[MRG] BUG avoid memmaping large dataframe in permutation_importance by shivamgargsya · Pull Request #15898 · scikit-learn/scikit-learn

shivamgargsya · 2019-12-16T08:54:29Z

Reference Issues/PRs

What does this implement/fix? Explain your changes.

When using permutation_importance with a large enough pandas DataFrame and n_jobs > 0, joblib switches to read-only memmap mode, which proceeds to raise, as permutation_importance tries to assign to the DataFrame.
The bug was fixed by setting the bug by setting max_nbytes to None.

Any other comments?

Verified using below snippet
`import pandas as pd
from sklearn.datasets import load_iris
from sklearn.ensemble import RandomForestClassifier
from sklearn.inspection import permutation_importance

data = load_iris()
df = pd.DataFrame(data=data.data.repeat(1000, axis=0))
y = data.target.repeat(1000)

clf = RandomForestClassifier()
clf.fit(df, y)

r = permutation_importance(clf, df, y, n_jobs=-1)`

…e and n_jobs > 0, joblib switches to read-only memmap mode, which proceeds to raise, as permutation_importance tries to assign to the DataFrame. The bug was fixed by setting the bug by setting max_nbytes to None.

thomasjpfan

Please add an Fix to the change log at doc/whats_new/v0.22.rst. Like the other entries there, please reference this pull request with :pr: and credit yourself (and other contributors if applicable) with :user:

rth · 2019-12-16T13:14:00Z

Thanks! I think it could be an acceptable workaround, however the initial issue is that we share data between processes, then perform inplace modification of this data.

Triggering inter-process serialization is one way around it, another one could be to keep using mmap and trigger a copy manually. Ideally there may be a way to make copy of the dataframe, where only one columns (the changed one) is a copy and other ones are still views. Also I'm not fully sure how the improvement of inter-process serialization in Python 3.8 would impact the choice of the solution.

Any other thoughts @jeremiedbb @thomasjpfan ?

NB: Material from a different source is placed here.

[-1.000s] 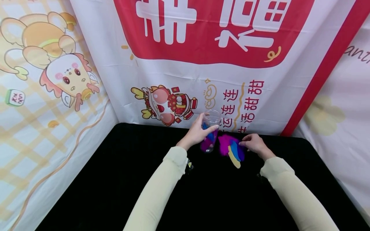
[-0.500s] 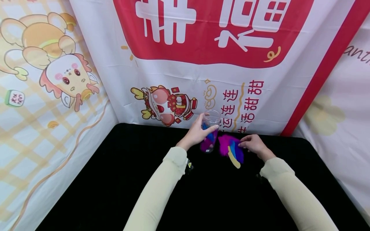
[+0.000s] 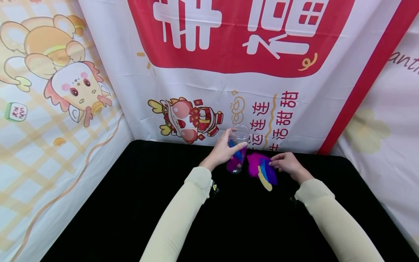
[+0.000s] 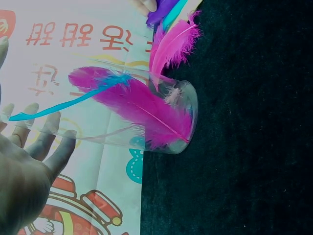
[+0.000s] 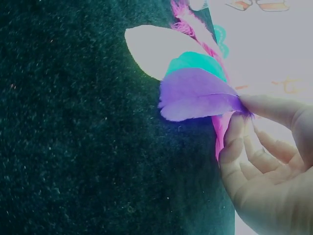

shivamgargsya · 2019-12-16T13:33:04Z

Please add an Fix to the change log at doc/whats_new/v0.22.rst. Like the other entries there, please reference this pull request with :pr: and credit yourself (and other contributors if applicable) with :user:

Thanks @thomasjpfan

andersbogsnes · 2019-12-16T20:07:22Z

Since it only seems to fail on DataFrames, would it be an idea to conditionally turn off memmapping based on whether or not the input is a dataframe?

…s passed

shivamgargsya · 2019-12-17T06:09:22Z

@andersbogsnes I have added the check for Dataframe instance now. Please take a look don't think check for label column is necessary

shivamgargsya · 2019-12-17T07:42:54Z

@andersbogsnes aren't we checking for same by checking type of input X. in line 120
type(X).__name__ == "DataFrame":

andersbogsnes · 2019-12-17T07:48:25Z

That doesn’t allow for duck typing, so if I were to subclass a DataFrame (or use another DataFrame like library) then type would not work. It’s also consistent with the check in _safe_column_indexing

shivamgargsya · 2019-12-17T08:40:36Z

Updated the check based on attribute of data frame class.

doc/whats_new/v0.22.rst

jnothman · 2019-12-17T19:54:36Z

Thanks, @andersbogsnes for the help!

Should we have a way to include such costly test cases, but ordinarily skip them?

andersbogsnes · 2019-12-18T07:36:59Z

I would always recommend having a test written for a known bug - that’s how I caught this error when we swapped our implementation for scikit-learn’s - but there is a cost of course.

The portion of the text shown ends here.